Former Owens chief helped shape institution

8/21/2003

Memorial services for Dr. Jacob H. See, who sowed the seeds to create what became Owens Community College, were yesterday in Belleview United Methodist Church, Belleview, Fla.

He died July 16 of a heart attack at Grant Medical Center in Columbus. He was 84.

Dr. See served 16 years as president of the college until his retirement in 1984.

During that time, he helped what was then Owens Technical College grow from fewer than 200 students to one of the largest technical colleges in the state with more than 5,000 students.

“I saw him then and others in the technical school movement as being kind of pioneers for technical schools in Ohio,” Dan Brown, former president of Owens, said. He succeeded Dr. See, retiring two years ago.

In the early days of the Perrysburg Township college, Dr. See helped secure state funding for the college's first buildings and separated its identity from what was then Penta County Vocational High School.

Beginning in the late 1960s, Dr. See headed both Owens and the vocational school. At that time, Owens was little more than a farmhouse, a dairy barn, and several old Army barracks.

But he left Penta in 1974 to take the Owens Tech job full time as demand began to grow for technical training beyond what vocational high schools offered.

“He really separated the two institutions and we got accredited as a college,” said Mr. Brown, who worked with Dr. See.

The buildings for which he secured funding include College Hall, the Health Technology Building, the Industrial Technology Building, and the Student Activity Building, Mr. Brown said.

“The college may not have existed had it not been him working with the [state] Legislature,” Mr. Brown said.

A leader with a flair for the dramatic, Dr. See once asked for and received a salary increase of just $1 over five years, saying he believed his annual pay of $43,548 in 1978 was sufficient.

“He was a unique individual,” Mr.
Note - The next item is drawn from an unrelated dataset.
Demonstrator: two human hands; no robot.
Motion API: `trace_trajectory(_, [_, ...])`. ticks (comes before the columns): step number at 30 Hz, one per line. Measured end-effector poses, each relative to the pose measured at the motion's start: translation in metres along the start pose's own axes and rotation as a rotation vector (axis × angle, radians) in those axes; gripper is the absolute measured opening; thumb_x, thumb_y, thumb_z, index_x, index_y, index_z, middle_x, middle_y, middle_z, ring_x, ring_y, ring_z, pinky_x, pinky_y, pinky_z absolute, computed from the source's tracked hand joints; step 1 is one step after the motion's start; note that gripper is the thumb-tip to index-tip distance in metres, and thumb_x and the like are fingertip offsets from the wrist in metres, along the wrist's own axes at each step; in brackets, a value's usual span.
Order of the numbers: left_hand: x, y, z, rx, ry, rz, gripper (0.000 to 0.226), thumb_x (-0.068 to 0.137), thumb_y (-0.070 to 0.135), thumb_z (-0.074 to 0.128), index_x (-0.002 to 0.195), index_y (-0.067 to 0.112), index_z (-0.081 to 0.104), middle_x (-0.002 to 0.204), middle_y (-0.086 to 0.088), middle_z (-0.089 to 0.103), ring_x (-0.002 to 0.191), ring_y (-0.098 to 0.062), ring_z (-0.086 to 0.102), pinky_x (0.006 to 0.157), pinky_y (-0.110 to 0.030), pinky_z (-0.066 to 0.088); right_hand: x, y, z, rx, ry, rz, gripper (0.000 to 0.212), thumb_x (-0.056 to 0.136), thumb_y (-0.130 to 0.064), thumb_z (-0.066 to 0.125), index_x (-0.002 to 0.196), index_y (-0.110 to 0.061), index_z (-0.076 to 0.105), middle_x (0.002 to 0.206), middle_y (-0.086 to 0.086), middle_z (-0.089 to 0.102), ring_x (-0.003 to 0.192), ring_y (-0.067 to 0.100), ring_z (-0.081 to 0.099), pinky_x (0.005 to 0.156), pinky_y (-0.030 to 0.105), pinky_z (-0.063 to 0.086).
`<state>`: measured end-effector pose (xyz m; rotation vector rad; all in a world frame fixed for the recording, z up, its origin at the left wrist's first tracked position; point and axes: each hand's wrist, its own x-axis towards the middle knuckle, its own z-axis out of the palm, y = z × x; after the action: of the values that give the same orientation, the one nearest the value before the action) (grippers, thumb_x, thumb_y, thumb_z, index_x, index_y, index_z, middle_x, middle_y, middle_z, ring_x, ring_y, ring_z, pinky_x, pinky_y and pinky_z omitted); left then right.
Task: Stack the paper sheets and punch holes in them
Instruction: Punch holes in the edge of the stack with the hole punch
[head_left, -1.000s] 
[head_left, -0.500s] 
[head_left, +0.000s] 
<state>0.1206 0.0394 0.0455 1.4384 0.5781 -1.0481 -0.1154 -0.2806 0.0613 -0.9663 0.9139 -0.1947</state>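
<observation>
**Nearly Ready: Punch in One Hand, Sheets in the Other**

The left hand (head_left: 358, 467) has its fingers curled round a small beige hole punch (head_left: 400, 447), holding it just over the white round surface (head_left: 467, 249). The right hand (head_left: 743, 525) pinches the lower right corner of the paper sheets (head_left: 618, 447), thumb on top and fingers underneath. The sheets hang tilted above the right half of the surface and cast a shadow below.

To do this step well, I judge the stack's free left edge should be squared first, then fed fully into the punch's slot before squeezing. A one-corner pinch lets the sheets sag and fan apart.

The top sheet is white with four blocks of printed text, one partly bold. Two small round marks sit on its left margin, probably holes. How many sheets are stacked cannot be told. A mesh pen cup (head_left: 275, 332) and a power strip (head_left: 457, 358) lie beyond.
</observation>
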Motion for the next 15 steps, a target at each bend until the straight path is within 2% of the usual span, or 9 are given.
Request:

Brown said.

“He could be a real bull, but he could be very sensitive.”

After leaving Owens, he worked in Botswana for almost a year at a technical college, surveying the labor needs of the country and helping create training programs.

He then traveled for several years and taught briefly at a technical college in Florida before retiring.

In later years, he divided his time between residences in Wheelersburg and Belleview, Fla.

Surviving are his wife, Joyce; sons, Jacob III, Joseph, and Daniel; daughters, Carol Ann Boles and Rhonda Schuman; half brother, Ed Fannin; half sister, Davida Dutiel, and 11 grandchildren.

Arrangements were by the Harrison-Pyles Funeral Home in Wheelersburg.